**EXERCISE DESCRIPTION:**
Beginning with the line that contains "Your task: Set" in the material below, print each line exactly until the line that contains "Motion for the" has been printed, then stop.

━━━━━━━━━━

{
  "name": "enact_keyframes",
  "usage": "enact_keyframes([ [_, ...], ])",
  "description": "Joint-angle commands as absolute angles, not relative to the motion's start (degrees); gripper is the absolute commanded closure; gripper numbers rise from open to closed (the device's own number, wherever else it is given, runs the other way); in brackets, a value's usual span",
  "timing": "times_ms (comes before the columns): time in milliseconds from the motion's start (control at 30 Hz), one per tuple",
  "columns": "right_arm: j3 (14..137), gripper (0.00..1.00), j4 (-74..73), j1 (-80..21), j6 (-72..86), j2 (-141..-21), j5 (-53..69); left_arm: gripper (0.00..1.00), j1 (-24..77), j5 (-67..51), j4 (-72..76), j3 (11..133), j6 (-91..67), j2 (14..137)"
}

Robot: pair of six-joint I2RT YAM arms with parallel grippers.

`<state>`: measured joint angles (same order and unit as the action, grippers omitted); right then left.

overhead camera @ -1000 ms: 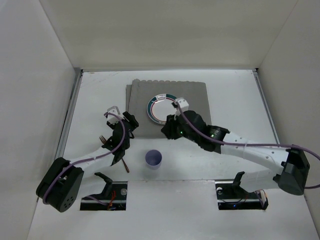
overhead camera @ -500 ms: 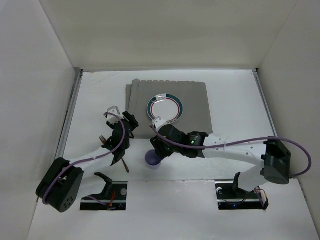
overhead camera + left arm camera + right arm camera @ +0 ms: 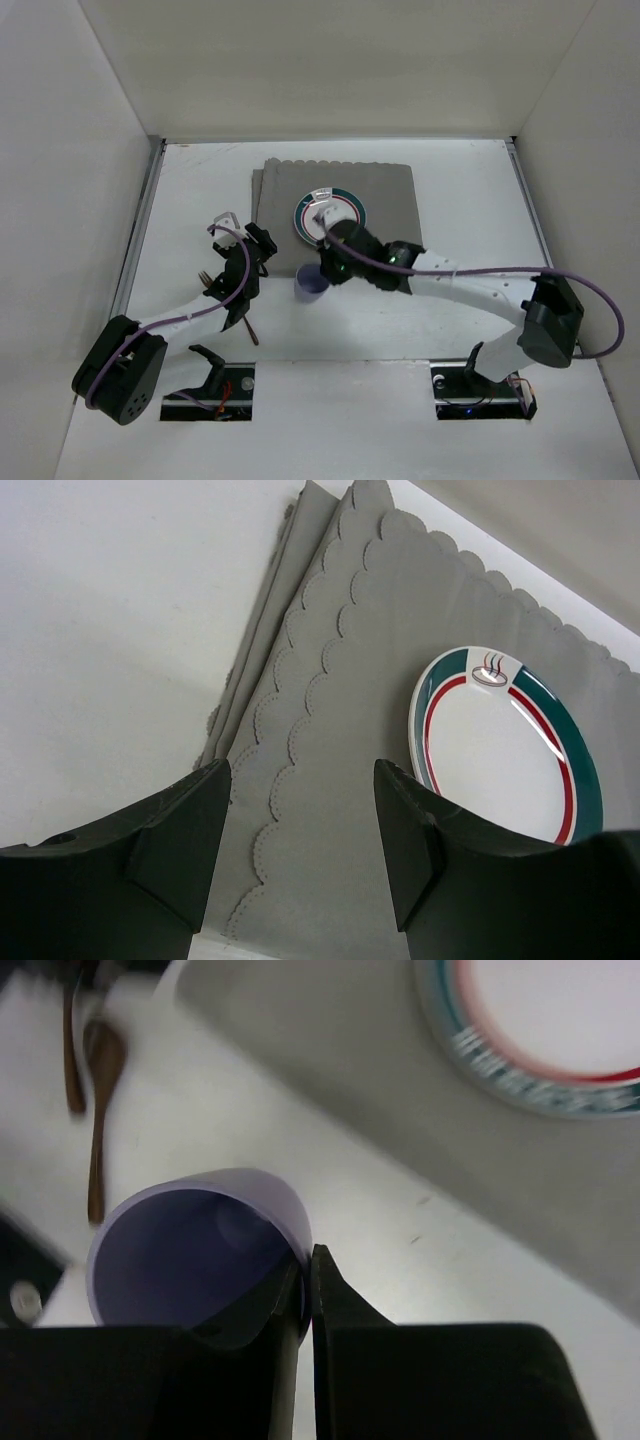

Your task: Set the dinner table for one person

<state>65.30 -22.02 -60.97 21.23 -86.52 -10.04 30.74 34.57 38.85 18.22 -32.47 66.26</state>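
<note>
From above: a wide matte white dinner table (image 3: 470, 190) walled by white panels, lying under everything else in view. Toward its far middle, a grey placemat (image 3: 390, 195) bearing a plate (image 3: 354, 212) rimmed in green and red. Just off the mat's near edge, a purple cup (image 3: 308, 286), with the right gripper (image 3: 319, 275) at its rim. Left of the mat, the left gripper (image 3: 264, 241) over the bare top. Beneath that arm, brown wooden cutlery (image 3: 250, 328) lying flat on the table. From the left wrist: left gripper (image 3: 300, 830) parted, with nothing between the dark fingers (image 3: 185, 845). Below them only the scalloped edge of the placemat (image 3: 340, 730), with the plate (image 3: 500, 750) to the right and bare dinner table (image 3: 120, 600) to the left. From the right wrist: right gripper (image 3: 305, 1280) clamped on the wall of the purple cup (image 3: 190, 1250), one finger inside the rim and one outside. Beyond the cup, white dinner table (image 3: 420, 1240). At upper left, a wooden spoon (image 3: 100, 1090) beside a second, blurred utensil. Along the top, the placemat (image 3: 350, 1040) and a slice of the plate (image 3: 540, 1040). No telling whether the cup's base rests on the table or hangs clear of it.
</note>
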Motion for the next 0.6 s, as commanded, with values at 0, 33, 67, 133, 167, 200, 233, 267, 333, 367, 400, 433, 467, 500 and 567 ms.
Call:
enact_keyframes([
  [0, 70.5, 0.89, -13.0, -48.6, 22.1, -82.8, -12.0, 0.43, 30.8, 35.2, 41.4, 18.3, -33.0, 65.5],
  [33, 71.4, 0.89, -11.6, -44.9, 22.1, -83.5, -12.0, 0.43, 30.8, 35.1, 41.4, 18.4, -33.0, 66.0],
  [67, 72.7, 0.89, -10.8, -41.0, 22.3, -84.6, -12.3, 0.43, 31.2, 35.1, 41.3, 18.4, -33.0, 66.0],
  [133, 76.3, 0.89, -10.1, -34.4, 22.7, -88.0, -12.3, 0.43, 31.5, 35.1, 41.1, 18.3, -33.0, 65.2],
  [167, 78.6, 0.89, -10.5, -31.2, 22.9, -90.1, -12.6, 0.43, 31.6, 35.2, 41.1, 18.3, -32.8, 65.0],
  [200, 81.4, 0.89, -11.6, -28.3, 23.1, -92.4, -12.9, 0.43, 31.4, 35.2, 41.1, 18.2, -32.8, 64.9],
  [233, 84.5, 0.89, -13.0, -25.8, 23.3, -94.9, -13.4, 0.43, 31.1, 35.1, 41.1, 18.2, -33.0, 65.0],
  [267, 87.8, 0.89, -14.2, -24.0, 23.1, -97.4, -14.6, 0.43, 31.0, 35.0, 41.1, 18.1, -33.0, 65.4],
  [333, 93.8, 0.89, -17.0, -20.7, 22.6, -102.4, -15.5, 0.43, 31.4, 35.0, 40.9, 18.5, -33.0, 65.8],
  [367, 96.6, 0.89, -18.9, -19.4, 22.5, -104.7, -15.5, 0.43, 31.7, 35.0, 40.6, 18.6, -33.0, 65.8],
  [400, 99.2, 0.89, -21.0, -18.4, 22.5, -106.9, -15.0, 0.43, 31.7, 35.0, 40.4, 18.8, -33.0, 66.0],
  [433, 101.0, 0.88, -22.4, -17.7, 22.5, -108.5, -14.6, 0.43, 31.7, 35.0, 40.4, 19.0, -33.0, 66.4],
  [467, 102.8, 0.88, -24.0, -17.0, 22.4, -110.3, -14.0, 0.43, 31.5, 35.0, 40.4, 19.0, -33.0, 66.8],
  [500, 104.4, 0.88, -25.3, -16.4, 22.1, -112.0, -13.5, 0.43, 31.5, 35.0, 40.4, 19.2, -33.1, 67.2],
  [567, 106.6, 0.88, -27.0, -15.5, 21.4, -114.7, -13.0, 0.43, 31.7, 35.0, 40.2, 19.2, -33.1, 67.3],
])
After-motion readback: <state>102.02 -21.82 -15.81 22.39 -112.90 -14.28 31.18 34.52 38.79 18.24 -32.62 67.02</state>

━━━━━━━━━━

**TASK SOLUTION:**
Your task: Set the dinner table for one person

<state>65.30 -22.02 -60.97 21.23 -86.52 -10.04 30.74 34.57 38.85 18.22 -32.47 66.26</state>
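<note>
From above: a wide matte white dinner table (image 3: 470, 190) walled by white panels, lying under everything else in view. Toward its far middle, a grey placemat (image 3: 390, 195) bearing a plate (image 3: 354, 212) rimmed in green and red. Just off the mat's near edge, a purple cup (image 3: 308, 286), with the right gripper (image 3: 319, 275) at its rim. Left of the mat, the left gripper (image 3: 264, 241) over the bare top. Beneath that arm, brown wooden cutlery (image 3: 250, 328) lying flat on the table. From the left wrist: left gripper (image 3: 300, 830) parted, with nothing between the dark fingers (image 3: 185, 845). Below them only the scalloped edge of the placemat (image 3: 340, 730), with the plate (image 3: 500, 750) to the right and bare dinner table (image 3: 120, 600) to the left. From the right wrist: right gripper (image 3: 305, 1280) clamped on the wall of the purple cup (image 3: 190, 1250), one finger inside the rim and one outside. Beyond the cup, white dinner table (image 3: 420, 1240). At upper left, a wooden spoon (image 3: 100, 1090) beside a second, blurred utensil. Along the top, the placemat (image 3: 350, 1040) and a slice of the plate (image 3: 540, 1040). No telling whether the cup's base rests on the table or hangs clear of it.
</note>
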Motion for the next 0.6 s, as commanded, with values at 0, 33, 67, 133, 167, 200, 233, 267, 333, 367, 400, 433, 467, 500 and 567 ms.

The exercise requires no more work.